Rhode Island v. Innis, 446 U.S. 291 (1980), is a decision by the United States Supreme Court that clarifies what constitutes "interrogation" for the purposes of Miranda warnings. Under Miranda v. Arizona, police are forbidden from interrogating a suspect once he has asserted his right to counsel under the Sixth Amendment. In Innis, the court held that interrogation is not just direct questioning but also its "functional equivalent"; namely, "any words or actions on the part of the police ... that the police should know are reasonably likely to elicit an incriminating response."

== Background ==
Innis was arrested in connection with an earlier robbery of a taxicab driver with a sawed-off shotgun. Upon arrest, Innis received his Miranda warnings, to which he responded that he understood his rights and wished to speak to an attorney. Innis was then placed in a police car to be driven to the central police station. The three officers placed with transporting Innis were instructed not to question or intimidate him in any way. On their way to the station, the officers began a discussion showing concern about the missing shotgun from the robbery. One of the officers stated that there were "a lot of handicapped children running around in this area" because a school for such children was located nearby, and "God forbid one of them might find a weapon with shells and they might hurt themselves." Innis then interrupted them and, showing concern for the children, asked the officers to turn back so he could show them the weapon. As the officers searched for the weapon, Innis was again read his Miranda rights, to which he acknowledged understanding but nonetheless was concerned for the children in the area.
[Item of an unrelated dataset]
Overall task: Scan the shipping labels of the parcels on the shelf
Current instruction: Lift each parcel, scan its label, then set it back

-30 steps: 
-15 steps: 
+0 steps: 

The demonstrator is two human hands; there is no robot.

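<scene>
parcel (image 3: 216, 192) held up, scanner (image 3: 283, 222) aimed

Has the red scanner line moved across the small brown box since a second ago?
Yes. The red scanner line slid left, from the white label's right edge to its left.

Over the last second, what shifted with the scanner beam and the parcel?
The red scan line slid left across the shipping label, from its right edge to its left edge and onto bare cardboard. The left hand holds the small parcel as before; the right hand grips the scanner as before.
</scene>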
At trial, Innis moved to suppress the shotgun and his statements. The lower court denied the motion to suppress, while the Rhode Island Supreme Court held Innis was entitled to a new trial.

== Opinion of the Court ==
The court held that the Miranda safeguards come into play whenever a person in custody is subjected to either express questioning or its functional equivalent. So, "interrogation" under Miranda refers not only to express questioning, but also to any words or actions on the part of the police (other than those normally attendant to arrest and custody) that the police should know are reasonably likely to elicit an incriminating response from the suspect. Here, there was no express questioning of Innis. The conversation between the two officers was, at least in form, nothing more than a dialogue between them to which no response from respondent was invited. This does not raise to the level of "functional equivalent" of questioning, since it cannot be said that the officers should have known that their conversation was reasonably likely to elicit an incriminating response from Innis. Under this standard, any knowledge that the police might have concerning unusual susceptibility of the defendant to a particular form of persuasion might be an important factor in determining whether the police should have known that their words or actions were reasonably likely to elicit an incriminating response from the suspect.
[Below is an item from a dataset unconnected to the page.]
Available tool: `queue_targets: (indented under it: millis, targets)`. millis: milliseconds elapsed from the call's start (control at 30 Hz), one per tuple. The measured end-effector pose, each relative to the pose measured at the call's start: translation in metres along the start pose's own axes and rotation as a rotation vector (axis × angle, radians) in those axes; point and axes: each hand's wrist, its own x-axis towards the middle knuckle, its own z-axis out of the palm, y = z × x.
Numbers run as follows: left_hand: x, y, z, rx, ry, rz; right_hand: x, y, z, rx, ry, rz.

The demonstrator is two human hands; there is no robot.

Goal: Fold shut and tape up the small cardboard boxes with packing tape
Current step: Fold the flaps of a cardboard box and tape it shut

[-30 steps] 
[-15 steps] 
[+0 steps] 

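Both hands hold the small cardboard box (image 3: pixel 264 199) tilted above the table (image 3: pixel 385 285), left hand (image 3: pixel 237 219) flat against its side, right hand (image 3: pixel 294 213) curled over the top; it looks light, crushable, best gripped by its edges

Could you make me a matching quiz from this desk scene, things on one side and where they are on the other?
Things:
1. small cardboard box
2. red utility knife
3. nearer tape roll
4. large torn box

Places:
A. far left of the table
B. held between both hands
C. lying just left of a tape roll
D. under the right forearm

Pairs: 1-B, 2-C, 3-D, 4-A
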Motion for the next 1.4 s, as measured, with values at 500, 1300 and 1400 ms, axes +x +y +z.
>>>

There is nothing to suggest that the officers were aware that respondent was peculiarly susceptible to an appeal to his conscience concerning the safety of handicapped children. In this case, Innis' statement were viewed as voluntary and thus not barred by the Fifth Amendment.
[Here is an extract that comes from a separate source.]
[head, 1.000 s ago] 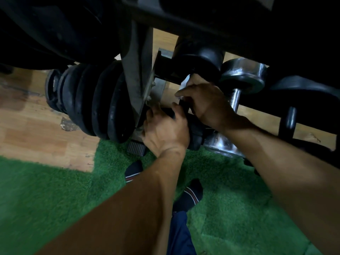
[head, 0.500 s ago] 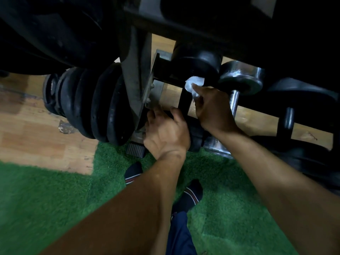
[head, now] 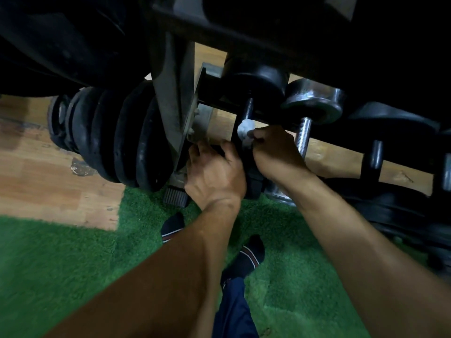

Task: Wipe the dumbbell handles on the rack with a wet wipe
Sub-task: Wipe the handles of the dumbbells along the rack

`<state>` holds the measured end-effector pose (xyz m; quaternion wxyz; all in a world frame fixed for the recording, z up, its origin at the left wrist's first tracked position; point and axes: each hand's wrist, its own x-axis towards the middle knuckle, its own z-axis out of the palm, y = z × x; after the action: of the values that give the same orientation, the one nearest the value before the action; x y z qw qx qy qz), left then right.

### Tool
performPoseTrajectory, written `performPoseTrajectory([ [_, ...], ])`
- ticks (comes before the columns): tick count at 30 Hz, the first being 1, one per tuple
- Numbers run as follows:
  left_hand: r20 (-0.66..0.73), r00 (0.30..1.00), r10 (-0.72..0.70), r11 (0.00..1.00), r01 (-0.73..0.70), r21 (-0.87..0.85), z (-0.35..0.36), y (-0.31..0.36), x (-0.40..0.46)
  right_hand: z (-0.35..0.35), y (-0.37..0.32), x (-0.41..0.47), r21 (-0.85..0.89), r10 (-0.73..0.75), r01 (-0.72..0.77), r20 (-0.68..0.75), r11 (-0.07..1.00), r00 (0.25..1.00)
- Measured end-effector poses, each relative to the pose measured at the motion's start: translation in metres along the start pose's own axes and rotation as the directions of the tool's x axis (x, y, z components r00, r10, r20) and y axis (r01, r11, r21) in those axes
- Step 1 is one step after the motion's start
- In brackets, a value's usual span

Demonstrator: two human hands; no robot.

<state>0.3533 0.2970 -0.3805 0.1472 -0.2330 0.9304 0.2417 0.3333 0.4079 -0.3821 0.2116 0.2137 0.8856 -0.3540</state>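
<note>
On the lower rack, the left hand (head: pixel 214 176) grips a black dumbbell's near end (head: pixel 253 186) while the right hand (head: pixel 275 152) pinches the wet wipe (head: pixel 245 131) against its handle (head: pixel 248 109); the knurled handle (head: pixel 303 139) and next handle (head: pixel 374 154) seemingly remain.

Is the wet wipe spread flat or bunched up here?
Bunched up. The wet wipe shows as a small white wad pinched by the right hand against the black dumbbell handle.
</note>
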Motion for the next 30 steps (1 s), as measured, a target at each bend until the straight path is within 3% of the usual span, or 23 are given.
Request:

The fact pattern in this case is similar to that in Brewer v. Williams, , where police used their knowledge of Williams's deep religious beliefs to elicit an incriminating statement despite not formally questioning Williams. However, in Brewer, the state had already initiated formal judicial proceedings by obtaining an arrest warrant and arraigning Williams, thus triggering the protections of the Sixth Amendment right to counsel under the Massiah doctrine. By contrast, Innis was decided under the Fifth Amendment, since formal proceedings had not commenced.